**WHAT IS NEEDED**
Write out all the data below exactly.

**RECORDED INFORMATION**
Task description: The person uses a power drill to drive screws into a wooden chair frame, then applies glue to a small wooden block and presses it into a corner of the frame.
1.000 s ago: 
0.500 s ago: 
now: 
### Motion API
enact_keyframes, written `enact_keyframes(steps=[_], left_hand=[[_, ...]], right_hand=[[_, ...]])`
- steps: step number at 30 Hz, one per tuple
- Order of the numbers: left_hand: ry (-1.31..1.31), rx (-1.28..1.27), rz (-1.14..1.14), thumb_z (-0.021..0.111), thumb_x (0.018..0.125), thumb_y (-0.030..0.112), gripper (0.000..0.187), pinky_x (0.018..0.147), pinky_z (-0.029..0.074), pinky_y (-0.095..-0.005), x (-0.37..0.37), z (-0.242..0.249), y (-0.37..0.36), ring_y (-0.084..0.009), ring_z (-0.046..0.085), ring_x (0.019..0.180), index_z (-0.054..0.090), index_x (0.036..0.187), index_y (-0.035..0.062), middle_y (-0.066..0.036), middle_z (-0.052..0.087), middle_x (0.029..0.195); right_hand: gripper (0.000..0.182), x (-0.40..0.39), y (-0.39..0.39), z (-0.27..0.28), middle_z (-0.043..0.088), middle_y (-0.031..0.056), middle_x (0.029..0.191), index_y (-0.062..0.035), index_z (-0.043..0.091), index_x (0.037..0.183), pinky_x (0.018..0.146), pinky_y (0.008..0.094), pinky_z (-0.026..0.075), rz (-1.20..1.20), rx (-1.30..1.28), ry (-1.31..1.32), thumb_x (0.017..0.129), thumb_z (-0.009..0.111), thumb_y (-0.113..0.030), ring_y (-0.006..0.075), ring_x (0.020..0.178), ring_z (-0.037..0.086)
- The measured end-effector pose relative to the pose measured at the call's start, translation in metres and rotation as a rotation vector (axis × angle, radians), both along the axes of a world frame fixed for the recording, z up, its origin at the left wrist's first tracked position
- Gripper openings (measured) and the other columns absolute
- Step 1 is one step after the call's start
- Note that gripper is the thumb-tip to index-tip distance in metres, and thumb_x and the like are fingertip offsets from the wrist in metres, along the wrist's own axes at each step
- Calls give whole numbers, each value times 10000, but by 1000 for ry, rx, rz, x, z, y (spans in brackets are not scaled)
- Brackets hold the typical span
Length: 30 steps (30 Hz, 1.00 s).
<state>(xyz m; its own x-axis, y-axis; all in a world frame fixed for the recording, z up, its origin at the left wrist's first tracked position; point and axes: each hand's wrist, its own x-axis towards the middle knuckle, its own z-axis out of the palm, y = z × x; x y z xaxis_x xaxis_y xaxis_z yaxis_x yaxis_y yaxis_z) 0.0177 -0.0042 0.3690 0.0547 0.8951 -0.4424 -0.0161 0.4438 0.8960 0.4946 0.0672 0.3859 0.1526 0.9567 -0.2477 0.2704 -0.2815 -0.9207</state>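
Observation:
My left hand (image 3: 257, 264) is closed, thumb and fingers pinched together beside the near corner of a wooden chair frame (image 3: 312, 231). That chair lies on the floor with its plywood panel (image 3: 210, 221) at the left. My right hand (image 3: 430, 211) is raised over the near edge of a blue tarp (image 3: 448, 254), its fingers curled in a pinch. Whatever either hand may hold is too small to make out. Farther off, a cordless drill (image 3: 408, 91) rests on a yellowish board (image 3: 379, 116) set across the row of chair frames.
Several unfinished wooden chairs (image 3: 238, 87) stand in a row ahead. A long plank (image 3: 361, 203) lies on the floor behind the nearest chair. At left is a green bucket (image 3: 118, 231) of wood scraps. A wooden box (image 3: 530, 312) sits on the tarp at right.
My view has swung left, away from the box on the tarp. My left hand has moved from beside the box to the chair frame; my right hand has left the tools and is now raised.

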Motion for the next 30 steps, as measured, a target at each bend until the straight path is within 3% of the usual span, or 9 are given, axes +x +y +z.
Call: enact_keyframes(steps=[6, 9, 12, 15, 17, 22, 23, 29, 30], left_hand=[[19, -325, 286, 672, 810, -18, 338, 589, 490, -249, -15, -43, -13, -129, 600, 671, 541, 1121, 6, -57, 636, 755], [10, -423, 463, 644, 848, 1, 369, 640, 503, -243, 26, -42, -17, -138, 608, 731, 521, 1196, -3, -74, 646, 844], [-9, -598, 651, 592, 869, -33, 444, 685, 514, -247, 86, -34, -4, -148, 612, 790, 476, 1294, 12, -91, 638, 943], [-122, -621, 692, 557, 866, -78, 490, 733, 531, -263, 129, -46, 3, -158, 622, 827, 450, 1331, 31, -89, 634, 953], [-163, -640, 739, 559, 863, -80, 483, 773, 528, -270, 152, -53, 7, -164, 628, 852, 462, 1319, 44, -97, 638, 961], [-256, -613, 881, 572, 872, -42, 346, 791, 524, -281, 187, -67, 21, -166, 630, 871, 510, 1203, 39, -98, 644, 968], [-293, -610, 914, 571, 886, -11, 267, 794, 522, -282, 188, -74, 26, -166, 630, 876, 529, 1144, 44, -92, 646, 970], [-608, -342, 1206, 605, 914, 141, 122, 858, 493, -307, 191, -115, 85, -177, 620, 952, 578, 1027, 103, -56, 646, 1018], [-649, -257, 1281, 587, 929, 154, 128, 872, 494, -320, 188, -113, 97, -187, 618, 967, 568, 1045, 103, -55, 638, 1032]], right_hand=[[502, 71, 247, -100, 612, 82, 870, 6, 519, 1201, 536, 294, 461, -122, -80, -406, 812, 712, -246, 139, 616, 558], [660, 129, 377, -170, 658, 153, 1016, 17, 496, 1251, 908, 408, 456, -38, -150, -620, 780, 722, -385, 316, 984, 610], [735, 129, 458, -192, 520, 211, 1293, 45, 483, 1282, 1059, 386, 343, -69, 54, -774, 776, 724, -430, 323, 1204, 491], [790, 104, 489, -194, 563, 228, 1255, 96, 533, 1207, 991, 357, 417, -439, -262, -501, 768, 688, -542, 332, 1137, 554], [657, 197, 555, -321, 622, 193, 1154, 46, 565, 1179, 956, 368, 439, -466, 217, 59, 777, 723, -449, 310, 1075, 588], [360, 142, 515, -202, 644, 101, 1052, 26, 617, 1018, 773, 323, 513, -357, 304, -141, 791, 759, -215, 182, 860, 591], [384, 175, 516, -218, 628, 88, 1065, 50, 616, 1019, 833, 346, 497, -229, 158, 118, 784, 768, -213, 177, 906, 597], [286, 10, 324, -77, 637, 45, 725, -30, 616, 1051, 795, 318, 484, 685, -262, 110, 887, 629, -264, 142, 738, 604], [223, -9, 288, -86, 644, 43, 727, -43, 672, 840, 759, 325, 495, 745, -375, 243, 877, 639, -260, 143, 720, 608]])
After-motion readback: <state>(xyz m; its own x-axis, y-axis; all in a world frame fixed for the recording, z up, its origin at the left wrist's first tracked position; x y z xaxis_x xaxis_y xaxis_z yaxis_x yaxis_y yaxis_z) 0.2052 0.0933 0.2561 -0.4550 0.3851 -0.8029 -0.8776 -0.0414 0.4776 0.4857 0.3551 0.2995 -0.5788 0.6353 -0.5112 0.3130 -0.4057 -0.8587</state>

**RESPONSE BELOW**
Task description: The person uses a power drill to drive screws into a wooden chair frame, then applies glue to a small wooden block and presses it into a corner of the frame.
1.000 s ago: 
0.500 s ago: 
now: 
### Motion API
enact_keyframes, written `enact_keyframes(steps=[_], left_hand=[[_, ...]], right_hand=[[_, ...]])`
- steps: step number at 30 Hz, one per tuple
- Order of the numbers: left_hand: ry (-1.31..1.31), rx (-1.28..1.27), rz (-1.14..1.14), thumb_z (-0.021..0.111), thumb_x (0.018..0.125), thumb_y (-0.030..0.112), gripper (0.000..0.187), pinky_x (0.018..0.147), pinky_z (-0.029..0.074), pinky_y (-0.095..-0.005), x (-0.37..0.37), z (-0.242..0.249), y (-0.37..0.36), ring_y (-0.084..0.009), ring_z (-0.046..0.085), ring_x (0.019..0.180), index_z (-0.054..0.090), index_x (0.036..0.187), index_y (-0.035..0.062), middle_y (-0.066..0.036), middle_z (-0.052..0.087), middle_x (0.029..0.195); right_hand: gripper (0.000..0.182), x (-0.40..0.39), y (-0.39..0.39), z (-0.27..0.28), middle_z (-0.043..0.088), middle_y (-0.031..0.056), middle_x (0.029..0.191), index_y (-0.062..0.035), index_z (-0.043..0.091), index_x (0.037..0.183), pinky_x (0.018..0.146), pinky_y (0.008..0.094), pinky_z (-0.026..0.075), rz (-1.20..1.20), rx (-1.30..1.28), ry (-1.31..1.32), thumb_x (0.017..0.129), thumb_z (-0.009..0.111), thumb_y (-0.113..0.030), ring_y (-0.006..0.075), ring_x (0.020..0.178), ring_z (-0.037..0.086)
- The measured end-effector pose relative to the pose measured at the call's start, translation in metres and rotation as a rotation vector (axis × angle, radians), both along the axes of a world frame fixed for the recording, z up, its origin at the left wrist's first tracked position
- Gripper openings (measured) and the other columns absolute
- Step 1 is one step after the call's start
- Note that gripper is the thumb-tip to index-tip distance in metres, and thumb_x and the like are fingertip offsets from the wrist in metres, along the wrist's own axes at each step
- Calls give whole numbers, each value times 10000, but by 1000 for ry, rx, rz, x, z, y (spans in brackets are not scaled)
- Brackets hold the typical span
Length: 30 steps (30 Hz, 1.00 s).
<state>(xyz m; its own x-axis, y-axis; all in a world frame fixed for the recording, z up, its origin at the left wrist's first tracked position; point and axes: each hand's wrist, its own x-axis towards the middle knuckle, its own z-axis out of the palm, y = z × x; x y z xaxis_x xaxis_y xaxis_z yaxis_x yaxis_y yaxis_z) 0.0177 -0.0042 0.3690 0.0547 0.8951 -0.4424 -0.0161 0.4438 0.8960 0.4946 0.0672 0.3859 0.1526 0.9567 -0.2477 0.2704 -0.2815 -0.9207</state>
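Observation:
My left hand (image 3: 257, 264) is closed, thumb and fingers pinched together beside the near corner of a wooden chair frame (image 3: 312, 231). That chair lies on the floor with its plywood panel (image 3: 210, 221) at the left. My right hand (image 3: 430, 211) is raised over the near edge of a blue tarp (image 3: 448, 254), its fingers curled in a pinch. Whatever either hand may hold is too small to make out. Farther off, a cordless drill (image 3: 408, 91) rests on a yellowish board (image 3: 379, 116) set across the row of chair frames.
Several unfinished wooden chairs (image 3: 238, 87) stand in a row ahead. A long plank (image 3: 361, 203) lies on the floor behind the nearest chair. At left is a green bucket (image 3: 118, 231) of wood scraps. A wooden box (image 3: 530, 312) sits on the tarp at right.
My view has swung left, away from the box on the tarp. My left hand has moved from beside the box to the chair frame; my right hand has left the tools and is now raised.
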
Motion for the next 30 steps, as measured, a target at each bend until the straight path is within 3% of the usual span, or 9 are given, axes +x +y +z.
Call: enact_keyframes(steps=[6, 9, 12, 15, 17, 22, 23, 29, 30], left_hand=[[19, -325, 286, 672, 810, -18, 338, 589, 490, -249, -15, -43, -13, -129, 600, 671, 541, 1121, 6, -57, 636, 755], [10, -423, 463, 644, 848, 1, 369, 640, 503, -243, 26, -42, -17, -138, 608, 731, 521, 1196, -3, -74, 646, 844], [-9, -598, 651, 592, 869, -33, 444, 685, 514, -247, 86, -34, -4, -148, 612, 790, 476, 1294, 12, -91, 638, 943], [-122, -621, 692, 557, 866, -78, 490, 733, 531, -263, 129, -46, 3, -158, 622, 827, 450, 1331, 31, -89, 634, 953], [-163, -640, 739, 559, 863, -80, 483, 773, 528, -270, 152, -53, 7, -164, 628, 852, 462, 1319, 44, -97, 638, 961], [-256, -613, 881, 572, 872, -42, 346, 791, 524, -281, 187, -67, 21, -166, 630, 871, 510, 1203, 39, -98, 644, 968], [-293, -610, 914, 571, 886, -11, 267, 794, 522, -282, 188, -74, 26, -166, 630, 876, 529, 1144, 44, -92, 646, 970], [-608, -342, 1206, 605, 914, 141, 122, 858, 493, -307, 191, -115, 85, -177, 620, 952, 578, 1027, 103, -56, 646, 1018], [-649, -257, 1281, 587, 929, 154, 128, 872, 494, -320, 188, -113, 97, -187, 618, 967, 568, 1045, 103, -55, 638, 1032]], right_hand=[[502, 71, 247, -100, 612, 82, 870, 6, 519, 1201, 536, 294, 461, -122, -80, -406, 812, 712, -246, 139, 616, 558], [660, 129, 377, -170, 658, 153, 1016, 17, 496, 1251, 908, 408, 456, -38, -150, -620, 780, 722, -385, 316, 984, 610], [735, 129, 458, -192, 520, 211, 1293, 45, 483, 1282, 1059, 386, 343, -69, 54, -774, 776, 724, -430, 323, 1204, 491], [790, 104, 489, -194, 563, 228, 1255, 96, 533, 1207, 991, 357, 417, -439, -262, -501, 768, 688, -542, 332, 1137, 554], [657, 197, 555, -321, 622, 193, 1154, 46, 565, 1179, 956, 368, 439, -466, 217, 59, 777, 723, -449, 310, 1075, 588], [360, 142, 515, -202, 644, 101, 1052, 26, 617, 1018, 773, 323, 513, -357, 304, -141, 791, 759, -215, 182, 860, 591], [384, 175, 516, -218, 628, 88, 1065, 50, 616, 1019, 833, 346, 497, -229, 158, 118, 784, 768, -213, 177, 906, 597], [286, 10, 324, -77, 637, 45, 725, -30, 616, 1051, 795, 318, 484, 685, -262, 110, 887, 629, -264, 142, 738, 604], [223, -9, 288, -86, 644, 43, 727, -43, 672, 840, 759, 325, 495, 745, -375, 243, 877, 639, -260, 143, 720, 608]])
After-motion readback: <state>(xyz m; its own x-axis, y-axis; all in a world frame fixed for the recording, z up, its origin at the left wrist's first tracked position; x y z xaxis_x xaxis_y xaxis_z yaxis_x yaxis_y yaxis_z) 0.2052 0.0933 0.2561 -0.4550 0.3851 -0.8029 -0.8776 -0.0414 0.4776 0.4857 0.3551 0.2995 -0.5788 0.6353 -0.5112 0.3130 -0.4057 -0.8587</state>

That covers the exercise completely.